Code Indexing
AST-based code indexing and semantic retrieval for project-aware context. The zeph-index crate parses source files via tree-sitter, chunks them by AST structure, embeds the chunks in Qdrant, and retrieves relevant code via hybrid search (semantic + grep routing) for injection into the agent context window.
Disabled by default. Enable via [index] enabled = true in config.
Why Code RAG
Cloud models with 200K token windows can afford multi-round agentic grep. Local models with 8K-32K windows cannot: a single grep cycle costs ~2K tokens (25% of an 8K budget), while 5 rounds would exceed the entire context. RAG retrieves 6-8 relevant chunks in ~3K tokens, preserving budget for history and response.

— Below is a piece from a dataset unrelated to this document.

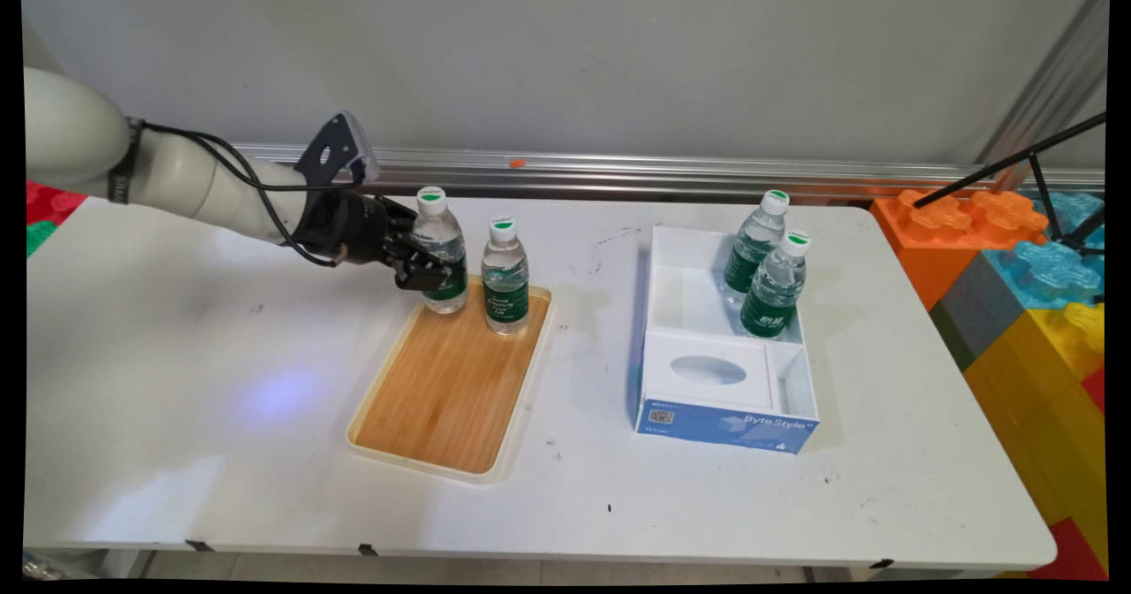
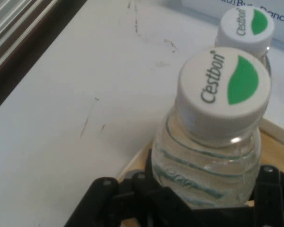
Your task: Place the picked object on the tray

For cloud models, code RAG serves as pre-fill context alongside agentic search. For local models, it is the primary code retrieval mechanism.
Setup
-
Start Qdrant (required for vector storage):
docker compose up -d qdrant -
Enable indexing in config:
[index] enabled = true -
Index your project:
zeph indexOr let auto-indexing handle it on startup when
auto_index = true(default).
Architecture
The zeph-index crate contains 7 modules:
| Module | Purpose |
|---|---|
languages | Language detection from file extensions, tree-sitter grammar registry |
chunker | AST-based chunking with greedy sibling merge (cAST-inspired algorithm) |
context | Contextualized embedding text generation (file path + scope + imports + code) |
store | Dual-write storage: Qdrant vectors + SQLite chunk metadata |
indexer | Orchestrator: walk project tree, chunk files, embed, store with incremental change detection |
retriever | Query classification, semantic search, budget-aware chunk packing |
repo_map | Compact structural map of the project (signatures only, no function bodies) |
Pipeline
Source files
|
v
[languages.rs] detect language, load grammar
|
v
[chunker.rs] parse AST, split into chunks (target: ~600 non-ws chars)
|
v
[context.rs] prepend file path, scope chain, imports, language tag
|
v
[indexer.rs] embed via LlmProvider, skip unchanged (content hash)
|
v
[store.rs] upsert to Qdrant (vectors) + SQLite (metadata)
Retrieval
User query
|
v
[retriever.rs] classify_query()
|
+--> Semantic --> embed query --> Qdrant search --> budget pack --> inject
|
+--> Grep --> return empty (agent uses bash tools)
|
+--> Hybrid --> semantic search + hint to agent
Query Classification
The retriever classifies each query to route it to the appropriate search strategy:
| Strategy | Trigger | Action |
|---|---|---|
| Grep | Exact symbols: ::, fn , struct , CamelCase, snake_case identifiers | Agent handles via shell grep/ripgrep |
| Semantic | Conceptual queries: “how”, “where”, “why”, “explain” | Vector similarity search in Qdrant |
| Hybrid | Both symbol patterns and conceptual words | Semantic search + hint that grep may also help |
Default (no pattern match): Semantic.
AST-Based Chunking
Files are parsed via tree-sitter into AST, then chunked by entity boundaries (functions, structs, classes, impl blocks). The algorithm uses greedy sibling merge:
- Target size: 600 non-whitespace characters (~300-400 tokens)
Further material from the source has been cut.